Context Is Gold to Find the Gold Passage: Evaluating and Training Contextual Document Embeddings

Community Article Published June 2, 2025

arXiv GitHub Hugging Face

image/png Traditional embedding methods (right, top) produce embeddings that do not include essential contextual information. Our light-weight training recipe (InSeNT) trains Contextualized Embedding Models that are aware of document-wide context when encoding a passage (right, bottom) and can integrate document-wide information in individual chunk representations, augmenting embedding relevance and improving downstream retrieval performance without increasing inference cost.

TL;DR

Dense retrievers typically embed each passage in isolation. When the relevant clues spill across passages, those models mis-rank results. ConTEB (the Contextual Text Embedding Benchmark) quantifies this weakness; InSeNT + late-chunking pooling is a promising way to fix it, with a minor fine-tuning phase and almost no runtime overhead, delivering large gains on ConTEB.

Why does context matter ?

Search applications rarely deal with tweet-length texts. Technical manuals, contracts, scientific papers, and support tickets easily run into thousands of tokens. Users, however, still expect an answer at the passage level. When the decisive evidence sits partially outside the passage boundary, a model that “sees” only a single chunk is likely to fail. Context can help resolve ambiguity, such as distinguishing between multiple meanings of a word or resolving pronouns and entity references.

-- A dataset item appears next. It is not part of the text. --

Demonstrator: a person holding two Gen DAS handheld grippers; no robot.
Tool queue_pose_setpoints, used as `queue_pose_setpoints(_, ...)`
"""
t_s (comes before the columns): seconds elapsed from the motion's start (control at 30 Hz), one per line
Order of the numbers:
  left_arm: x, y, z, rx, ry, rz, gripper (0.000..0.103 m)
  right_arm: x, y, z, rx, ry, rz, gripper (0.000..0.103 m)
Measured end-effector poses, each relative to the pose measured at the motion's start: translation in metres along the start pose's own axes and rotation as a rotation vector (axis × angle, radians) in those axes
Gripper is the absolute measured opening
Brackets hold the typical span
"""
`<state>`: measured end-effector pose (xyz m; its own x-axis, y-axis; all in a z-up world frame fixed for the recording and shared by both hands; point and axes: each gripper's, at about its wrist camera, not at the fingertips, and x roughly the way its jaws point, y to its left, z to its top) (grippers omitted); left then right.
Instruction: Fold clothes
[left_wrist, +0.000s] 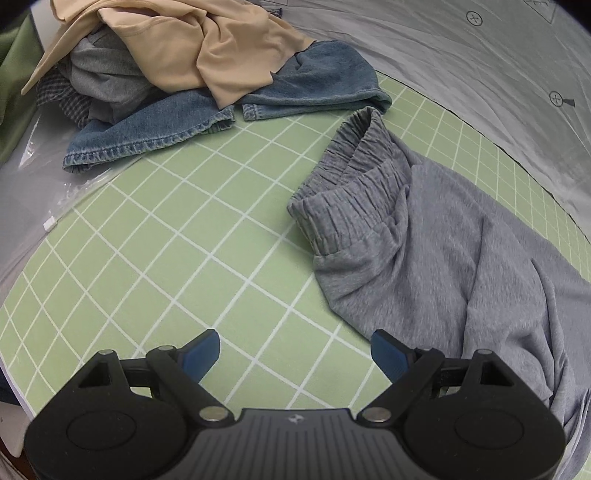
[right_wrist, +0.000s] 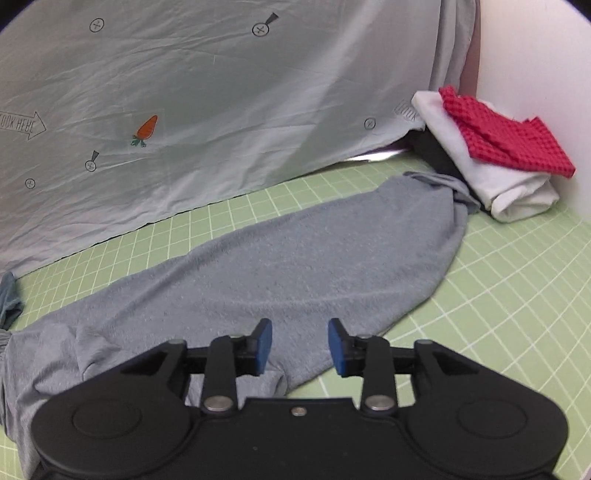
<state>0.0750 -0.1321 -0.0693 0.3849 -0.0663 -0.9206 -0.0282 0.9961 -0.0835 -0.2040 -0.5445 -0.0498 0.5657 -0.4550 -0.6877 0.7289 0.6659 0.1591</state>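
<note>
Two grippers are mine, and neither grips anything. My left gripper (left_wrist: 295, 356) hangs over the green gridded mat (left_wrist: 166, 240) with its jaws spread wide and nothing between them but bare mat. The grey pants (left_wrist: 424, 258) lie to the right of those jaws: the gathered waistband (left_wrist: 354, 184) sits ahead and right of them, well apart, while the cloth's near edge runs just beside my right-hand pad (left_wrist: 388, 356). Whether that pad brushes the fabric I cannot tell. Further ahead and to the left lies a heap of laundry: jeans (left_wrist: 155, 133) at the bottom, a beige garment (left_wrist: 221, 51) on top.

My right gripper (right_wrist: 300, 345) is over the pants too, further along. Its jaws stand partly apart, released, with grey cloth under the gap but not pinched. The pant leg (right_wrist: 295, 254) stretches away from these jaws, up and to the right, to its cuff beside a folded stack: a white piece (right_wrist: 509, 184) with a red checked one (right_wrist: 506, 136) on it. Beyond the mat hangs a pale printed sheet (right_wrist: 221, 92).
</note>
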Motion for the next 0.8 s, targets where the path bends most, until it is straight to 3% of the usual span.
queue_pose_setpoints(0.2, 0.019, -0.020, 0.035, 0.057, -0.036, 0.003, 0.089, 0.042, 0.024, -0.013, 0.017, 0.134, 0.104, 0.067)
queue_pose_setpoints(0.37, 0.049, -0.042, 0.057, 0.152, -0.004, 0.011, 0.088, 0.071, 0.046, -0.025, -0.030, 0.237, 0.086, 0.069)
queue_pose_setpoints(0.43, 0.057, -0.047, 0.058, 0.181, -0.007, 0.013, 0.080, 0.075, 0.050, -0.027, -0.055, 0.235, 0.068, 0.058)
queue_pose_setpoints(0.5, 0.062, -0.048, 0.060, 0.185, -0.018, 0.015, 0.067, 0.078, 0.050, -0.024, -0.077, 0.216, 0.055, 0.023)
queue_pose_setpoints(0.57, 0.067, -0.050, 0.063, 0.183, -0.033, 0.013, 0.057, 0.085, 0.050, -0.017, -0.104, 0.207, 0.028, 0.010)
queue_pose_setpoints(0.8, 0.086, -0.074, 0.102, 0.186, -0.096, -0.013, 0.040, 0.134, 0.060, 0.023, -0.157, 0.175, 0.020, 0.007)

It is also crucial when documents have a structured format, commonly found in legal or scientific texts for instance, and knowing where the passage is within the table of content is essential to understanding.

image/png

In the example above, embedding the sentence in bold "They extended [...]" without leveraging document context will be ambiguous: are we talking about Napoleonic armies or Brazilian football?

How retrieval systems actually chunk documents

Before embedding, virtually every production pipeline breaks each document into smaller, model and reader-friendly units. Common strategies include:

Strategy Typical parameters Rationale & trade-offs
Fixed-length sliding window k ≈ 128–1024 tokens, some overlap Simple to implement; overlap reduces boundary effects but multiplies index size.
Structure-aware blocks Headings, paragraphs, list items Preserves semantic units but yields highly variable lengths.
Hybrid Fixed window inside structural blocks Combines predictability with some respect for discourse structure.

Designers must balance (i) respecting the Transformer’s maximum input, (ii) keeping enough context for downstream reading comprehension, and (iii) controlling index growth and latency. In practice, no chunking scheme can guarantee that every question’s evidence is entirely self-contained.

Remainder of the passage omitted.